The Muslim north and mostly Christian south agreed in 2005 to hold the referendum as part of a peace deal that ended a 22-year civil war.
The peace deal gave the former southern rebels, the Sudan People’s Liberation Movement, semi-autonomous powers and a share in government, and promised a referendum on southern independence.
Analysts say the south is expected to vote for independence in the Jan. 9 referendum.
Sudanese President Omar al-Bashir had said he would not accept an alternative to unity despite his commitment to the peace deal with the south, but more recently pledged good ties whatever the outcome of the referendum.
Behind schedule
Preparations for the vote are behind schedule and the north and south have yet to agree on where the border between them lies.
A planned simultaneous vote on whether the contested oil-rich border region of Abyei will join the north or the south is likely to be delayed.
Kerry, who was also in Sudan last month, met Vice President Ali Othman Taha and President Bashir’s adviser Ghazi Salaheddin on Saturday before travelling to Juba to meet vice president and southern leader Salva Kiir.
Kerry, who provided no details on the Obama proposal, met presidential aide Nafie Ali Nafie in Khartoum before leaving the country.
The White House said on Monday it would extend sanctions on Sudan in place since 1997 for another year because Bashir’s government continued to pose an “extraordinary threat to the national security and foreign policy of the United States.”
In his last visit, Kerry warned of tougher sanctions against Sudan if either north or south hindered the referendum on independence.
Bashir was indicted by the International Criminal Court (ICC) in March 2009 for alleged war crimes and crimes against humanity over atrocities in Darfur.
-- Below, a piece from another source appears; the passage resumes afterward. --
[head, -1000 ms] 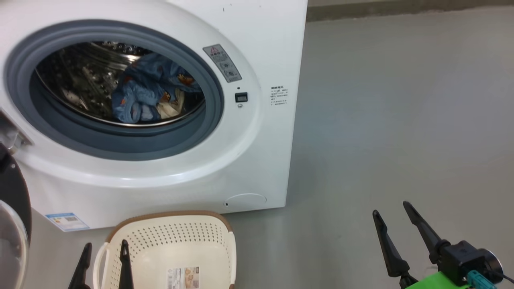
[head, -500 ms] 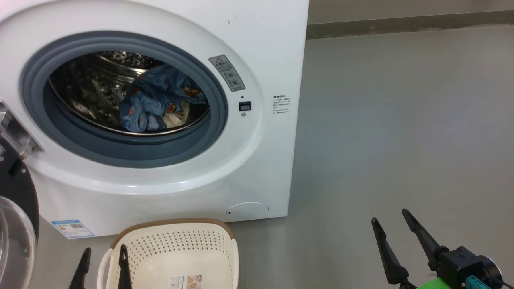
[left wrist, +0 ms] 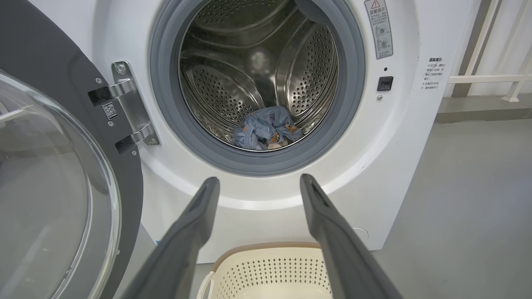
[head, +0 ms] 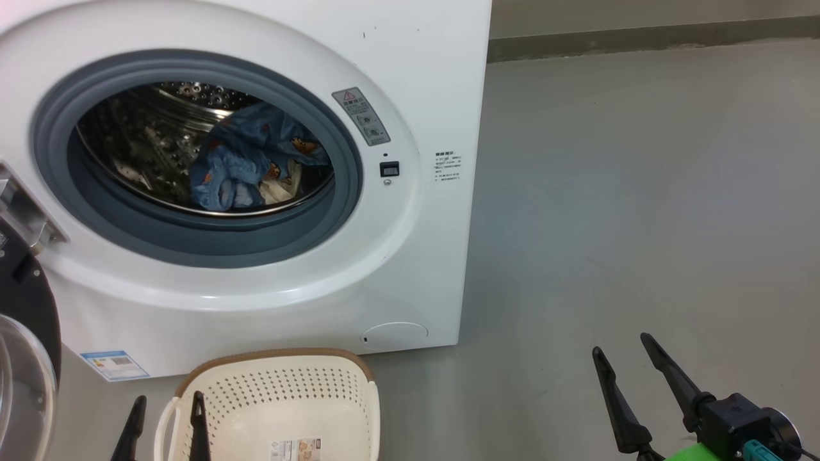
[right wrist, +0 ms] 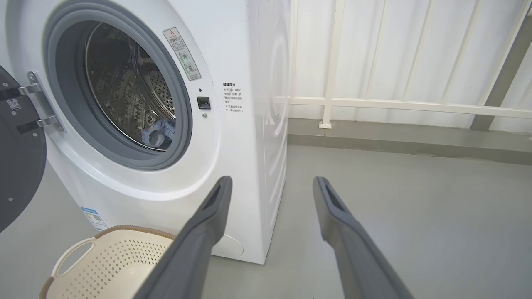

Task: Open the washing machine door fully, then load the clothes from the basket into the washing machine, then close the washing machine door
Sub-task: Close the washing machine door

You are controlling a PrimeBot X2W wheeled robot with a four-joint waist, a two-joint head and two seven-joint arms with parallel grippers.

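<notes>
A grey floor (head: pixel 608 192) is seen across the right of the head view, backed by a white panelled wall (right wrist: pixel 395 50); the washing machine (head: pixel 423 64) stands upper left, its door (head: pixel 29 301) swung open at the left edge; the clothes (head: pixel 243 166) lie in the drum; the basket (head: pixel 288 390) sits bottom centre; the left gripper (head: pixel 168 398), lower left, and right gripper (head: pixel 621 344), lower right, are held spread wide, gripping nothing.

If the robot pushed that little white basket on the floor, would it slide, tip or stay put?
Probably very light: the basket is thin perforated plastic, and what shows of its inside looks empty. On the smooth grey floor it would likely slide at a nudge rather than tip, since it looks wide and low.
</notes>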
In July 2010 he was charged with genocide.
The U.S. officials, who spoke Sunday on condition of anonymity, said the ICC indictment against Bashir was not a matter for discussion in Kerry’s talks with the various parties.
Countries on the list of state sponsors of terrorism are not eligible for American aid or for U.S. arms purchases, and bilateral trade is restricted. As of now the list includes Cuba, Iran, Sudan and Syria.
The United States has banned virtually all trade with Sudan since 1997.